Il giudizio dei critici del tempo
Rendono interessante questo poema i dodici sonetti e le due canzonette dedicate all'autrice da uomini di cultura, che ne disegnano un elevato profilo letterario. Innanzitutto a leggere l'opera furono « vari letterati, che vanta la dotta, sìcola repubblica, lo lessero, e indi lo stimarono degno del torchio». Quasi tutti i sonetti commentano lo stile della Li Guastelli. Affermazioni che smentiscono di gran lunga l'unico giudizio negativo dello Scinà[14]: « Facile è il verso, non nobile, vivacità avvii d'immaginativa, non leggiadra...». In netto contrasto la valutazione che ne fa il Agostino Forno[19]. Per il dotto letterato e regio istoriografo di Sicilia Lesbia ha tessuto "bei carmi" espressi "in colto stile".
Dello stesso parere è Don Gabriel Carmelo Adamo, il quale si stupisce di fronte "al suo cantar virile" al punto da affermare che "ogn'altro canto è vile". Significativo dal punto di vista culturale l'espressione di Gandolfo Felice Buongiorno dei Baroni di Cacchiamo[20]:
« Lesbia la Musa tua miracol parrai,
E, in lei rimiro tal virtude ascosa,
Che al tempo imperi, el nero oblio Disarmi.»
Una nota positiva di entrambe le opere è il tono volutamente fedele alle fonti. È sobrio, raramente indulgente ad ampollosità retoriche. Forse nuoce la preoccupazione dell'autrice di dare un indice e ridurre, quindi, in ottave il sommario che prelude a ogni canto.

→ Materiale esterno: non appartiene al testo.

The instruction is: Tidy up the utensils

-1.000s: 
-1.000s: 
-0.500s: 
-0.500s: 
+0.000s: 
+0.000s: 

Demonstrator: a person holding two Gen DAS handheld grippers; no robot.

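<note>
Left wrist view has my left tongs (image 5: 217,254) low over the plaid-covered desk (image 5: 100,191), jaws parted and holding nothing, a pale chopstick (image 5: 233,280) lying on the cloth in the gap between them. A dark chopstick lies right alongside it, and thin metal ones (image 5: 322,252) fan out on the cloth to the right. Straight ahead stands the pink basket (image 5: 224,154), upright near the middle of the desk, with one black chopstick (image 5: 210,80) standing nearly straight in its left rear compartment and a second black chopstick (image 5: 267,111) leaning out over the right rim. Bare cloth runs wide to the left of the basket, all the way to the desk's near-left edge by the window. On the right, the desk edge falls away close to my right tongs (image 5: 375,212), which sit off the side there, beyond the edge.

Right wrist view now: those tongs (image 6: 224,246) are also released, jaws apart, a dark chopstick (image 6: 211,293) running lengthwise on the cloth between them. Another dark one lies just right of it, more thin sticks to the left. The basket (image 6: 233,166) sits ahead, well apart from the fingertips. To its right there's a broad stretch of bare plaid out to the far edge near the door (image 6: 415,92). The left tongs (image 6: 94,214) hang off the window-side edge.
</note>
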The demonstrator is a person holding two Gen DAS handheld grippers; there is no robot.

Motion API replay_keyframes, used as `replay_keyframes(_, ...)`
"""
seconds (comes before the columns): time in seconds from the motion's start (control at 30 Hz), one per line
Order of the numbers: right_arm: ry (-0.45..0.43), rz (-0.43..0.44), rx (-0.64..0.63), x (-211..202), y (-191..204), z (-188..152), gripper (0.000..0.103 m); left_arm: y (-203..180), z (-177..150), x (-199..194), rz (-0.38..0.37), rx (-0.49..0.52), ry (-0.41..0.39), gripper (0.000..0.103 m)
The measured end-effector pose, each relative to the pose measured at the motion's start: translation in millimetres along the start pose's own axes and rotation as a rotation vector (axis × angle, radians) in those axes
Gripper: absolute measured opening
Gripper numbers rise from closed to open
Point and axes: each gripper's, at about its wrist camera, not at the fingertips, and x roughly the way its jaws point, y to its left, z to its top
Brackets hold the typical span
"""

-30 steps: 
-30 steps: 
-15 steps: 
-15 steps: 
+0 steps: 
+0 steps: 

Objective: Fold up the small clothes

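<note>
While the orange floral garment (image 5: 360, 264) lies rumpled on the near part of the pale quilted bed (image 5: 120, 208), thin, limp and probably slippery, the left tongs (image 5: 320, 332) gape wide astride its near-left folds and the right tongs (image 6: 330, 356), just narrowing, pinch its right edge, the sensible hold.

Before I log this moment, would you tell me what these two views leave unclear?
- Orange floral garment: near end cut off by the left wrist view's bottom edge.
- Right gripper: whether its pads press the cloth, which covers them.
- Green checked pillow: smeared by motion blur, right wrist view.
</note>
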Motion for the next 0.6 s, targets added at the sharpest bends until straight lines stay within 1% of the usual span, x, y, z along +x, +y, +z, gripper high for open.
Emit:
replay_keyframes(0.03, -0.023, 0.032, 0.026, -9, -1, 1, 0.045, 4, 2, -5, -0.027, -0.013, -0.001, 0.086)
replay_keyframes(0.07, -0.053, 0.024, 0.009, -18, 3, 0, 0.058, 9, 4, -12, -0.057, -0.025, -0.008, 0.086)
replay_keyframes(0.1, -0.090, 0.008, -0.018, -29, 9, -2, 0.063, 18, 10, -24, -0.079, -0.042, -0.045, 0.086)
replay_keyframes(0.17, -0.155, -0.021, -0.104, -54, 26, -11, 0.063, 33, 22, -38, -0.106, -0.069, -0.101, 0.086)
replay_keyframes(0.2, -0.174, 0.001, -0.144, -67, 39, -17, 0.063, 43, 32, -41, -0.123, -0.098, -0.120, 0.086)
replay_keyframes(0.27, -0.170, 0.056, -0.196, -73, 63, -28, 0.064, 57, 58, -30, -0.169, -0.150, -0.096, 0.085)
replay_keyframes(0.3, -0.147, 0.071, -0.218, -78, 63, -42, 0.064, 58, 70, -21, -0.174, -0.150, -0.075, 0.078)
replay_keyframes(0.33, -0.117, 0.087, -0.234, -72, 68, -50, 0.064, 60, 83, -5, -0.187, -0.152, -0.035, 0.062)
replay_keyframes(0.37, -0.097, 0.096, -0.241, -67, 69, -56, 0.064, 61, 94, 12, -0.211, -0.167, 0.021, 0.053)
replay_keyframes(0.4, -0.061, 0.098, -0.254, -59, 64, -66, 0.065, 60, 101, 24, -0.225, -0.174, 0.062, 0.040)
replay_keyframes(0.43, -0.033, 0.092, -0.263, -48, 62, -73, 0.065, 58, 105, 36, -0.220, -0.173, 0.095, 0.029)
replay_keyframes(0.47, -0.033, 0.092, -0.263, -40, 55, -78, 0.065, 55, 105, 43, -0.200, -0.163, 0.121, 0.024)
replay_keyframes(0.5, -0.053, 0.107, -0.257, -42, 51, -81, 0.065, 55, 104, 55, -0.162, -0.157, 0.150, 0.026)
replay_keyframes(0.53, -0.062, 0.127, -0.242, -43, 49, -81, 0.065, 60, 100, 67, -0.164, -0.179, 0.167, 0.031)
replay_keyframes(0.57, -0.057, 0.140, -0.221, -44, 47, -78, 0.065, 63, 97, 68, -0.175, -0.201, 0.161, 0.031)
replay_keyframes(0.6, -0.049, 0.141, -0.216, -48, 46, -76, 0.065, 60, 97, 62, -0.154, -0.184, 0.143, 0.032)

Ciò la costringe a cadute di stile. Nel racconto l'esposizione procede spedita. Sono relativamente scarse le immagini pesanti, le descrizioni ispirate ad arcadico naturalismo e le metafore artificiose. Di queste alcune sono tratte dalle Sacre Scritture e da San Giovanni della Croce, come l'immagine della cerva assetata, della Sposa, della natura che riflette la bellezza dell'Amato. L'intento è di cogliere i simboli della gioia nel loro valore spirituale.
Una considerazione
Le opere, infine, sono nate più dalla devozione che da un interesse letterario accademico. Questo carattere concorda con il tono di sincerità, di intima rispondenza a una esigenza spirituale sentita, che nella poesia religiosa della seconda metà del secolo sopravvive alla moda. Credo che sia questo, tra l'altro, il merito dell'autrice: essere rappresentante dell'indirizzo epico nella poesia religiosa dell'epoca, accanto ai poemi che si scrissero per San Francesco Saverio, San Filippo Neri, per Santa Maria Maddalena e per altri Santi.
Le ragioni per cui Lesbia scrive sono poste in evidenza nella "protesta" dell'autrice, pubblicata in Segnalate gesta. Si tratta di un sonetto, che le fa meritare - secondo Agostino Forno[19] - non solo un "serto di rose", ma di "lauro umil corona".
« Non mi spinge a cantar vago desio
Di false lodi e lusinghiera fama,
O quel vano piacer, che onor di chiama
Scarsa mercè del Mondo iniquio e rio.
Già sì stolti pensier posi in oblio
Quand'io l'abbandonai, ne il cor più l'ama
Anzi l'abborre, lo detesta e brama
Mostrar quante e qual sian l'opre di Dio.
Signor tu solo fosti, sol tu sei,
Che al mio sì rozzo stil desti e dal vanto,
Qual da me stessa dargli io non saprei
.Onde a lodar tuo nome Inclito e Santo,
Tua potenza innalzar ne versi miei
Questo è l'onor, che sol brama il mio canto.»